■ EXERCISE BRIEF: Where a line contains the word "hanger", copy that line from the records below.

Collected data entries
• • • • •
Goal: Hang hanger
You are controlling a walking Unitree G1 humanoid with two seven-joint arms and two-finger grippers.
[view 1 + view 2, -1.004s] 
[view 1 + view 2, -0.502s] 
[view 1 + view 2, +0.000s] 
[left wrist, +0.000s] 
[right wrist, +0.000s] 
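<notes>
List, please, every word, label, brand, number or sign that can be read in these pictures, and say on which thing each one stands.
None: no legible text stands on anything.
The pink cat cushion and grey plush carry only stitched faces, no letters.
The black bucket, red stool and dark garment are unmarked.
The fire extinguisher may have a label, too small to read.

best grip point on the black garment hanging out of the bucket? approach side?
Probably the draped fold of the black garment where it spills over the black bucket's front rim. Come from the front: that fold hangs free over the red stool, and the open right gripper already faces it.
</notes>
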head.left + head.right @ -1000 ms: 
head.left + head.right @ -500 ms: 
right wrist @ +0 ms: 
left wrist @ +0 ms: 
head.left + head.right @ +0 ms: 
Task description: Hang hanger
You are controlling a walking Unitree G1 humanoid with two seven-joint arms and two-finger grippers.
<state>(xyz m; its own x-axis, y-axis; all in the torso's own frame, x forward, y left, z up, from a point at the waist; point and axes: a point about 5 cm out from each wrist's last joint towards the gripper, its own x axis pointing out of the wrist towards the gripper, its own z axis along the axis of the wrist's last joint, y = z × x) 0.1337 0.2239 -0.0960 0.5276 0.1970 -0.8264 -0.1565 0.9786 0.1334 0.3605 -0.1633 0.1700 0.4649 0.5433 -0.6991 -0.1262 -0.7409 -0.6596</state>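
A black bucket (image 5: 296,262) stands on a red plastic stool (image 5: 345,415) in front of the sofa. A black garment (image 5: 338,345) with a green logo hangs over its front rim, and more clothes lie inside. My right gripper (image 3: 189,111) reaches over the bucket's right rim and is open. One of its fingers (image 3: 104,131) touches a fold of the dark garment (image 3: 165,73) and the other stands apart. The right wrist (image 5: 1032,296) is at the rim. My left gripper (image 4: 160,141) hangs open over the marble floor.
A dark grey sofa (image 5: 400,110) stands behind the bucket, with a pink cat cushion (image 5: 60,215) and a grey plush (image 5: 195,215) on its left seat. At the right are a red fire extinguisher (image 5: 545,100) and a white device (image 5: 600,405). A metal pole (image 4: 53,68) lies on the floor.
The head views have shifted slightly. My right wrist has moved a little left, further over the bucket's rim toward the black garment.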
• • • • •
■ ANSWER TO THIS PROBLEM:
Goal: Hang hanger
Task description: Hang hanger

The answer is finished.